Es ist einfach immer wieder ein eindrückliches Ereignis, wenn ein Haus als Ganzes verschoben wird. So geschehen am Donnerstagabend im luzernischen Horw, wo ein 30 Tonnen schwerer Holzspycher auf einen Lastwagen verladen und durch Horw gezogen wurde.
Der Spycher ist rund acht Meter hoch und stammt aus dem 18. Jahrhundert. Dennoch steht er nicht unter Denkmalschutz. Dies wohl, weil er nicht ursprünglich aus Horw stammt, sondern vor 43 Jahren schon einmal gezügelt wurde. In Horw dient der zweistöckige Spycher als Zunftlokal der Egli-Zunft. Sie veranstaltet dort ihre Sitzungen, Veranstaltungen und Vereinsaktivitäten.
Mitten im Horwer Dorfzentrum muss der Spycher nun einem Neubau weichen. Auf der Parzelle wird ein Mehrfamilienhaus realisiert. Der Umzug sei sehr emotional, erklärt Ernst Alder. Der Zünftler ist seit 20 Jahren der Hauswart im Spycher: «Es haben Leute geweint beim letzten Fest im Spycher. Sie haben so viele schöne Erinnerungen an diesen Ort!»

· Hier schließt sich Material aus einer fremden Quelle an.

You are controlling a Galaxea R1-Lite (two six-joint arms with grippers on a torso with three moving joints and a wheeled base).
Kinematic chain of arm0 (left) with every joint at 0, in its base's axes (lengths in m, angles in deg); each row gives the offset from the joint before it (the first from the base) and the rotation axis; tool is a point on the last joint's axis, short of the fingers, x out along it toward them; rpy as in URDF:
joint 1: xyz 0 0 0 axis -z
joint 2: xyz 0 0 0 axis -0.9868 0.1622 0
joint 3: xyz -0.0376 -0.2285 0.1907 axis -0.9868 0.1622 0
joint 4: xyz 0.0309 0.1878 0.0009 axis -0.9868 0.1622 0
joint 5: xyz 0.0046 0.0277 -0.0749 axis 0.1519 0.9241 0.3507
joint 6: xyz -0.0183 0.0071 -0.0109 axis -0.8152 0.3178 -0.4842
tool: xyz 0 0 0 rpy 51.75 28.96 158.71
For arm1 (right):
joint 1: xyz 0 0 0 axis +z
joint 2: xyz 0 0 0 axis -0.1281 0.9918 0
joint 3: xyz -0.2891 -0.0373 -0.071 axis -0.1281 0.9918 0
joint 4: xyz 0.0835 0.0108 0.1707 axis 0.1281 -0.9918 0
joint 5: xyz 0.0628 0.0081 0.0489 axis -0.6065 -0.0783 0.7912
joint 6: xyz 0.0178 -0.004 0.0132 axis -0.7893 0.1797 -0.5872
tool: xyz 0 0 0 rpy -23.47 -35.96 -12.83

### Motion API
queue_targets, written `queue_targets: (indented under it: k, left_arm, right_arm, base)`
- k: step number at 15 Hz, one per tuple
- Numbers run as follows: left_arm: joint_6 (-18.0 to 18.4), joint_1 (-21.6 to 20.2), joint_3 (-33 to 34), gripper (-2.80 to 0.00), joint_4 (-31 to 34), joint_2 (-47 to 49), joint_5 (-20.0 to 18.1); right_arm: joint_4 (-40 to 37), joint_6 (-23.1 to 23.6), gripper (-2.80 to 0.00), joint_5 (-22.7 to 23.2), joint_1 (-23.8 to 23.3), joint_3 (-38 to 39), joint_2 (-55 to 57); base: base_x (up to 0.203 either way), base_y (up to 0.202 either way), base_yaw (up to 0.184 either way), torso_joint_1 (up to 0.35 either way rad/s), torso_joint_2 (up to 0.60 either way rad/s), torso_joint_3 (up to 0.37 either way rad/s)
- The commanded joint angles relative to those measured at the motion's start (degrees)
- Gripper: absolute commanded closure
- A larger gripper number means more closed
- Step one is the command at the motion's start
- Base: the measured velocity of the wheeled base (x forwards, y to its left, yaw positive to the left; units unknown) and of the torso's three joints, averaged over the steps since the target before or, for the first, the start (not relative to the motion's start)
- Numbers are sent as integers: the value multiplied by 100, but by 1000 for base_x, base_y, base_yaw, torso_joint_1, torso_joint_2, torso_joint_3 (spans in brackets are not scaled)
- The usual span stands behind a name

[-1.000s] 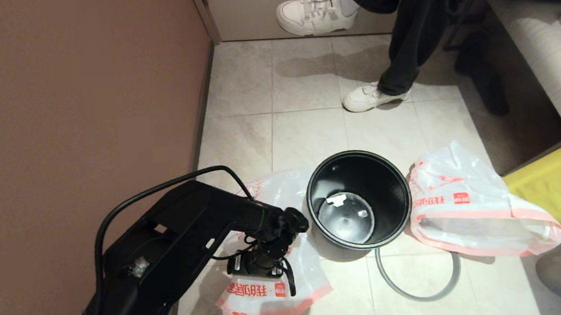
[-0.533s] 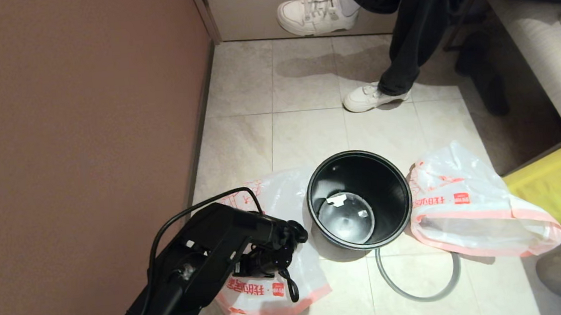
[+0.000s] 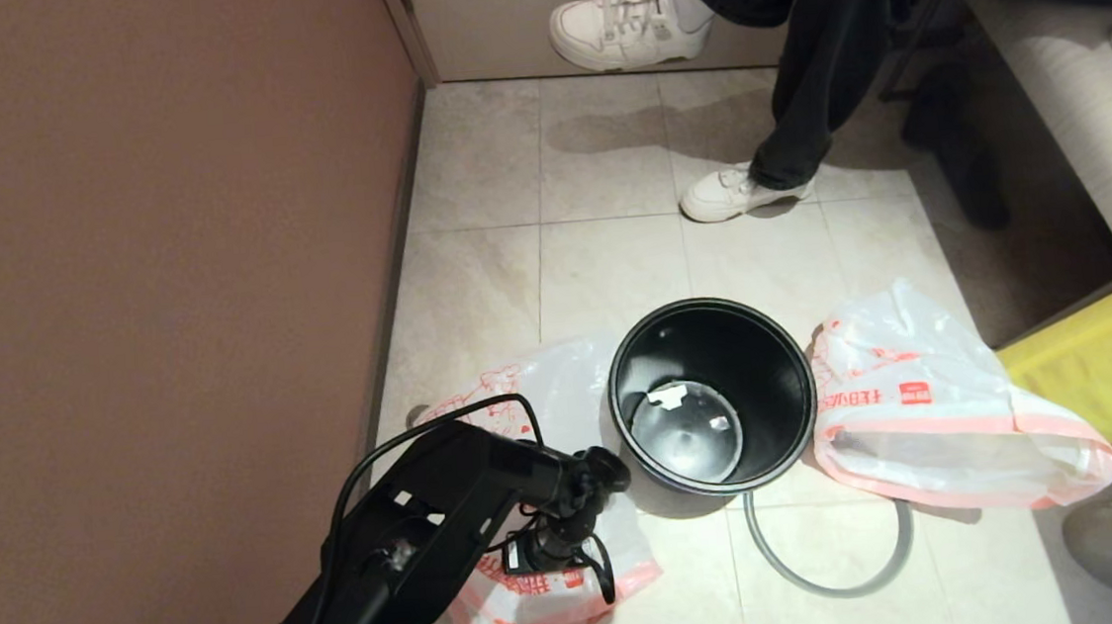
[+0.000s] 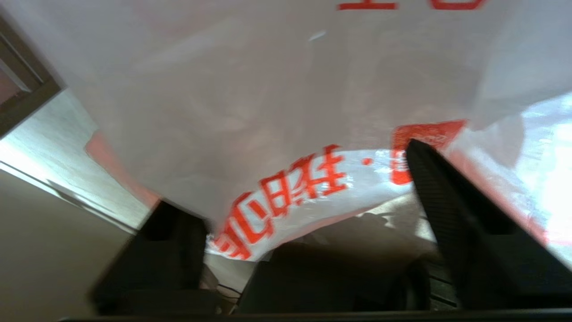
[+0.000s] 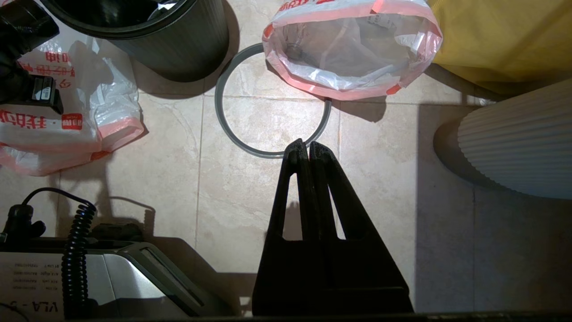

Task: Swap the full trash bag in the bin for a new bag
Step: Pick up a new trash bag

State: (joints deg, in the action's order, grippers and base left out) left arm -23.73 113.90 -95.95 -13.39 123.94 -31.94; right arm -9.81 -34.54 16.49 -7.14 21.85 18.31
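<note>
Two thin, translucent white plastic bags with red print and pink hem bands lie on the tiled floor (image 3: 475, 160). The new bag (image 3: 561, 381), limp and flat, lies left of the bin; the left arm hides part of it. The left tool (image 4: 304, 223) sits over this bag with both fingers spread apart; I cannot tell if it pinches the film. One round, glossy black bin (image 3: 711, 394) stands in the middle. One thin grey ring (image 3: 830, 583) lies loose on the floor, partly under the bin. The full trash bag (image 3: 931, 411), bulky, lies just right of the bin. The right tool (image 5: 308, 150) is clenched, near the ring.
</note>
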Motion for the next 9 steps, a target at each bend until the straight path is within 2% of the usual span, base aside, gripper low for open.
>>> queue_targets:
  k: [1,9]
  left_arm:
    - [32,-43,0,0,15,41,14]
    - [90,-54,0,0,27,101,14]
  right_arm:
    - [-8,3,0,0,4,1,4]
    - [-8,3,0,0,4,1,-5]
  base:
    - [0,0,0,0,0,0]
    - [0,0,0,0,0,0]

Im Schritttempo nah an Häusern vorbei
Bald stellte sich heraus, dass ein Umzug als Ganzes einfacher ist als das Zerlegen in Einzelteile. Und so hält für die über zwei Kilometer lange Reise durchs Dorf ein Spannset den Spycher zusammen.
Wir mussten im Vorfeld die Route genau berechnen und messen, ob der Spycher genügend Platz hat.
Diese Reise ist für alle Beteiligten etwas Spezielles. Die Vorbereitungen laufen seit Monaten. Für den Transport werden Verkehrssignale entfernt und Strassen gesperrt. Auch deshalb erfolgt der Transport in der Nacht und ist für die Transportfirma eine Herausforderung. Projektleiter der Firma Fanger Kran AG ist Marco Betschart: «Es ist schon ein spezieller Auftrag, den ich so noch nie organisiert habe. Wir mussten im Vorfeld die Route genau berechnen und messen, ob der Spycher genügend Platz hat.»
Nächtlicher Transport mit Publikum
Fast 200'000 Franken investiert die Zunft in den Umzug und hat dafür ein Crowdfunding lanciert. Und tatsächlich ist der Transport in der Nacht kurz nach ein Uhr ein Spektakel. Hunderte Schaulustige stehen am Wegrand, beobachten und filmen das Ereignis. Der Umzug ist im Schritttempo unterwegs.
Zweimal sei es richtig knapp geworden, so der Projektleiter: «Die erste Kurve war sehr eng und im Dorfzentrum wurde es einmal kritisch zwischen zwei Häusern.» Hier sei es um wenige Zentimeter gegangen. Schliesslich geht aber alles gut und der Spycher erreicht seinen neuen Standort etwas ausserhalb des Zentrums unbeschadet.
Grosse Erleichterung bei allen Beteiligten
Eine Veränderung, die auch im Horwer Ortsbild spürbar sei, wie Gemeindepräsident Ruedi Burkard gegenüber SRF erklärt. Tragisch sei das nicht: «Im Laufe der Zeit gibt es Veränderungen in einem Dorf. Der Spycher war jetzt 43 Jahre da. Nun geht er an einen Ort, wo er ebenfalls gut hinpasst. Aus dem Ortszentrum heraus in etwas ländlicheres Gebiet.»
Nach einer fast zweistündigen Fahrt war es am Freitag kurz nach drei Uhr am Morgen so weit und das Ziel – eine Wiese im Gebiet Felmis, etwas oberhalb des Zentrums – erreicht.
Die Erleichterung über den geglückten Transport ist bei allen Beteiligten gross, stellvertretend strahlt Cornel Buholzer, Zunftmeister der Egli-Zunft: «Ich bin begeistert, dass es geklappt hat und dass wir so ein Projekt zusammen mit der Gemeinde umsetzen konnten.» Jetzt sei der Spycher bereit für weitere 200 Jahre. Bezugsbereit wird er im Frühling 2024 sein.